Surviving 3 disks failure of RAID 6 with AVAGO 3108 MegaRAID and foreign config

Whatever is the reason to end up with 3 broken hard disks in a RAID 6 setup it does not matter! What matters is to recover the data if possible and the most important thing in this situation is to find the LAST hard disk, which was marked as failed and removed from the array. Then the array gets a offline state immediately! So if the last broken hard disk might have a little light of life, probably it is easy to recover the data. The hardware controller is an additional Supermicro board – AOC-S3108L-H8iR.
What happened – third disk got failed status and a virtual device using RAID 6 setup is in offline state. In offline state the virtual device would not execute any READ or WRITE operations, because part of the data is missing and the virtual drive has no meaningfully user data.
To survive to backup the data:

  1. Power off the server. And it is better to remove the power cord, afterwards, and wait for at least a minute before plugging back the power cord back.
  2. Power on the server.
  3. When prompted for actions during initialization the AVAGO 3108 MegaRAID just continue the server loading without accepting any changes.
  4. Boot a recovery disk and using the AVAGO command-line (cli) tool dump the “events” in a file. A sample command might be:
    /opt/MegaRAID/storcli/storcli64 /c0 show events >show.event.log
    

    Assuming the Offline RAID 6 virtual drive is “/c0”. Other possible options are “/c1”, “/c2” and so on.

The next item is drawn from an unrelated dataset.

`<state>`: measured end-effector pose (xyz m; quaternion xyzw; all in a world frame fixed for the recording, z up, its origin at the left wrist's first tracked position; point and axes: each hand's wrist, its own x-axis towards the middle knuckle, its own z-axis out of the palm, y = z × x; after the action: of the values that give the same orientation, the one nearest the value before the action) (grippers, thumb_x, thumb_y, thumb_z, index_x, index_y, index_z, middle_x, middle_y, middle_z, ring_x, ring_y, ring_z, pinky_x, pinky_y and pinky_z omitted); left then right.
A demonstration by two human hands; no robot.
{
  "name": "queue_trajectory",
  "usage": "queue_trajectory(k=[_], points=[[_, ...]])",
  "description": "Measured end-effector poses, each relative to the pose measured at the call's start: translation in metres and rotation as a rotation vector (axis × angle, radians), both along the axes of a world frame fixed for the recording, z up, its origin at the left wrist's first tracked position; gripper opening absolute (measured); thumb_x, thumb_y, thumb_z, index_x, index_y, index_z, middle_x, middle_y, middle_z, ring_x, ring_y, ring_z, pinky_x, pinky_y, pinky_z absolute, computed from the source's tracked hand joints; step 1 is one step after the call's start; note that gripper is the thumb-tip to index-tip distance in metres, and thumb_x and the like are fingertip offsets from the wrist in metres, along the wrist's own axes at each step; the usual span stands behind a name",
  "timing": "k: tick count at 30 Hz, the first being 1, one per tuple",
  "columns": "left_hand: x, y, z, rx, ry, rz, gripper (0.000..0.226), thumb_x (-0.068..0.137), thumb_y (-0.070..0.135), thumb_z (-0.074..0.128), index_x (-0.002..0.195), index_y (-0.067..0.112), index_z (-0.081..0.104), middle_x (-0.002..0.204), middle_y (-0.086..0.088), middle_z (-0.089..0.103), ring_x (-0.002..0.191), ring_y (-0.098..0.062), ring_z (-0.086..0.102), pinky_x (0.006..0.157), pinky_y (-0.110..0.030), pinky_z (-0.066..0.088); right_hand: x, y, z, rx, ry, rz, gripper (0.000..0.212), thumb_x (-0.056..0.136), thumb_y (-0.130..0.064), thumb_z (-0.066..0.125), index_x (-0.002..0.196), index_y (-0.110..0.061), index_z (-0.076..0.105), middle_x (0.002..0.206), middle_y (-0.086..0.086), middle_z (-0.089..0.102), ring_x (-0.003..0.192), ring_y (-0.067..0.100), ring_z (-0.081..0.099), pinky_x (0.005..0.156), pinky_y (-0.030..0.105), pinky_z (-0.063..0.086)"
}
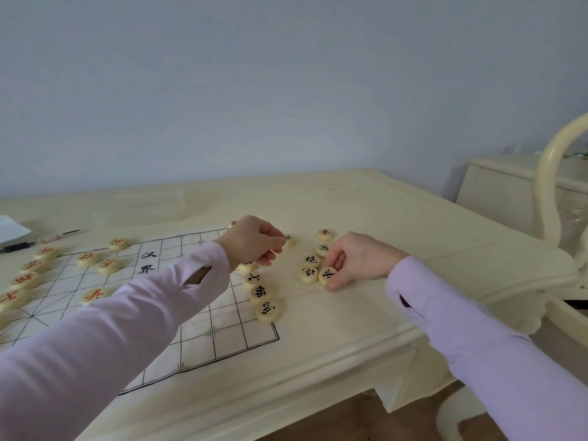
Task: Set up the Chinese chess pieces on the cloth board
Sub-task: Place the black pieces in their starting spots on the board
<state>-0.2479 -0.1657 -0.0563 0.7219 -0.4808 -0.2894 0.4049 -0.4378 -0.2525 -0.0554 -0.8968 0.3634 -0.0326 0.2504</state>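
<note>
Lift the black piece (289,240) nipped at its edge by the curled fingertips of the left hand (253,241), just past the grid of the cloth board (203,338). Go straight up, so as not to bump the others. Same for the right hand (359,262), curled round a second black piece (327,275) near the table (381,218) edge. Put each down on a line crossing, word side up.

Counting: eight red pieces (87,258) in view on the board's left part. Ten black for sure: three in a row, six loose, one half hidden under the left hand. Maybe one more behind it, hard to tell
</note>
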Motion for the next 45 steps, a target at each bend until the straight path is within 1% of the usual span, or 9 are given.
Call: queue_trajectory(k=[2, 4, 8, 13, 20, 24, 28, 38, 45], points=[[-0.004, 0.005, 0.003, -0.012, 0.003, -0.009, 0.01, 0.09, 0.011, 0.058, 0.093, 0.006, 0.066, 0.077, -0.003, 0.065, 0.061, -0.013, 0.058, 0.062, -0.021, 0.055, -0.001, 0.002, 0.0, -0.001, -0.034, -0.018, 0.033, 0.066, -0.02, 0.083, 0.093, -0.022, 0.064, 0.088, -0.002, 0.061, 0.084, 0.013, 0.058, 0.08, 0.025, 0.047], [-0.01, 0.01, 0.006, -0.024, -0.002, -0.021, 0.013, 0.09, 0.009, 0.057, 0.098, 0.003, 0.066, 0.077, -0.004, 0.065, 0.06, -0.012, 0.057, 0.054, -0.016, 0.054, -0.002, 0.004, -0.003, -0.004, -0.064, -0.027, 0.035, 0.065, -0.017, 0.084, 0.09, -0.022, 0.062, 0.085, -0.002, 0.061, 0.079, 0.013, 0.057, 0.07, 0.02, 0.044], [-0.018, 0.023, 0.008, -0.028, 0.005, -0.038, 0.017, 0.09, 0.007, 0.057, 0.102, -0.002, 0.066, 0.078, -0.005, 0.064, 0.061, -0.012, 0.056, 0.055, -0.014, 0.054, -0.004, 0.009, -0.004, 0.087, -0.236, -0.051, 0.026, 0.067, -0.009, 0.082, 0.08, -0.021, 0.062, 0.078, 0.001, 0.061, 0.07, 0.013, 0.056, 0.059, 0.018, 0.043], [-0.023, 0.046, 0.011, 0.03, 0.04, -0.124, 0.031, 0.085, 0.027, 0.067, 0.097, -0.002, 0.068, 0.081, -0.006, 0.067, 0.066, -0.014, 0.06, 0.062, -0.018, 0.056, 0.001, 0.033, 0.006, 0.383, -0.514, 0.011, 0.015, 0.079, 0.0, 0.07, 0.091, -0.006, 0.064, 0.073, 0.007, 0.067, 0.053, 0.004, 0.062, 0.052, 0.015, 0.05], [-0.021, 0.077, 0.015, 0.144, 0.181, -0.137, 0.019, 0.081, 0.013, 0.07, 0.094, 0.0, 0.07, 0.065, 0.001, 0.068, 0.054, -0.001, 0.061, 0.056, -0.012, 0.052, 0.01, 0.062, 0.005, 0.63, -0.486, 0.081, 0.005, 0.086, -0.001, 0.062, 0.089, -0.004, 0.065, 0.072, 0.007, 0.07, 0.06, 0.011, 0.069, 0.058, 0.019, 0.056], [-0.022, 0.093, 0.013, 0.238, 0.35, -0.114, 0.007, 0.082, 0.004, 0.067, 0.086, -0.002, 0.069, 0.061, 0.0, 0.07, 0.05, -0.003, 0.063, 0.052, -0.012, 0.052, 0.008, 0.07, 0.002, 0.644, -0.353, 0.143, 0.01, 0.091, -0.006, 0.056, 0.09, -0.002, 0.066, 0.07, 0.007, 0.07, 0.059, 0.011, 0.069, 0.056, 0.018, 0.055], [-0.025, 0.103, 0.006, 0.295, 0.393, -0.084, 0.003, 0.081, 0.001, 0.068, 0.081, -0.002, 0.069, 0.062, -0.004, 0.07, 0.05, -0.005, 0.064, 0.05, -0.013, 0.052, 0.004, 0.069, -0.002, 0.614, -0.365, 0.087, 0.011, 0.092, -0.005, 0.054, 0.088, -0.003, 0.064, 0.074, 0.012, 0.066, 0.054, 0.01, 0.065, 0.053, 0.019, 0.053], [-0.036, 0.103, -0.005, 0.279, 0.341, -0.049, 0.016, 0.079, 0.003, 0.072, 0.091, -0.008, 0.069, 0.064, -0.006, 0.071, 0.053, -0.006, 0.066, 0.052, -0.012, 0.052, 0.0, 0.072, -0.007, 0.601, -0.358, 0.012, 0.01, 0.093, -0.01, 0.055, 0.09, -0.004, 0.064, 0.073, 0.01, 0.065, 0.051, 0.009, 0.061, 0.049, 0.017, 0.051], [-0.036, 0.101, -0.009, 0.261, 0.197, -0.011, 0.013, 0.076, 0.007, 0.076, 0.081, -0.004, 0.07, 0.064, -0.007, 0.068, 0.051, -0.01, 0.063, 0.056, -0.016, 0.056, -0.001, 0.073, -0.009, 0.587, -0.38, -0.015, 0.012, 0.093, -0.01, 0.055, 0.09, -0.004, 0.064, 0.072, 0.009, 0.064, 0.051, 0.009, 0.059, 0.049, 0.016, 0.05]])
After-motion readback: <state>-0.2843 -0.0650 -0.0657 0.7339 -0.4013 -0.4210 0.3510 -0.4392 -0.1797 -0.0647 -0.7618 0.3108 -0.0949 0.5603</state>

  5. Read from the end till start the AVAGO 3108 MegaRAID events dump and find which hard drive was marked as failed LAST, i.e. with the most latest date and time. And then there are events marking the the virtual device as Offline.
    seqNum: 0x00009a46
    Time: Mon Jun 27 01:49:54 2022
    
    Code: 0x00000072
    Class: 0
    Locale: 0x02
    Event Description: State change on PD 10(e0x08/s5) from ONLINE(18) to FAILED(11)
    Event Data:
    ===========
    Device ID: 16
    Enclosure Index: 8
    Slot Number: 5
    Previous state: 24
    New state: 17
    
    
    seqNum: 0x00009a47
    Time: Mon Jun 27 01:49:54 2022
    
    Code: 0x00000051
    Class: 0
    Locale: 0x01
    Event Description: State change on VD 00/0 from DEGRADED(2) to OFFLINE(0)
    Event Data:
    ===========
    Target Id: 0
    Previous state: 2
    New state: 0
    

    The first event of the list above logs the hard drive PD 10(e0x08/s5) gets FAILED status. And immediately after that the virtual drive VD 00/0 goes Offline, which means the last disk before the RAID 6 virtual drive stops working is the PD 10(e0x08/s5)The “/s5” from PD 10(e0x08/s5) points to the “Slot 5” hard drive.

  6. Reboot the server and when prompted the AVAGO 3108 MegaRAID BIOS Configuration Utility this time enter the utility.
  7. Make the found hard drive from the previous steps with ONLINE state. The hard drive might be in a foreign configuration or just in a bad state, so import the foreign configuration, make the drive a GOOD state and its state will immediately be ONLINE, which mean it is a part of an existing virtual drive. The virtual drive state will immediately be changed to DEGRADED (still two broken disks are out of the virtual drive). Follow the screenshots below to get the last broken disk back ONLINE and the virtual drive in an operable state – DEGRADED. If the drive is only in BAD/FAILED state, just skip the Foreign part and make the disk ONLINE (it may require first to make the disk “unconfigured-good”)
  8. Recover the data by simply copy it to another server or a healthy virtual drive. DO NOT TRY TO REMOVE data, i.e. do not use “rm”, the real state of this third broken disk is unknown and writing would probably kill it off. A good idea is to mount the filesystems on this virtual drive read-only and just rsync the data to a backup.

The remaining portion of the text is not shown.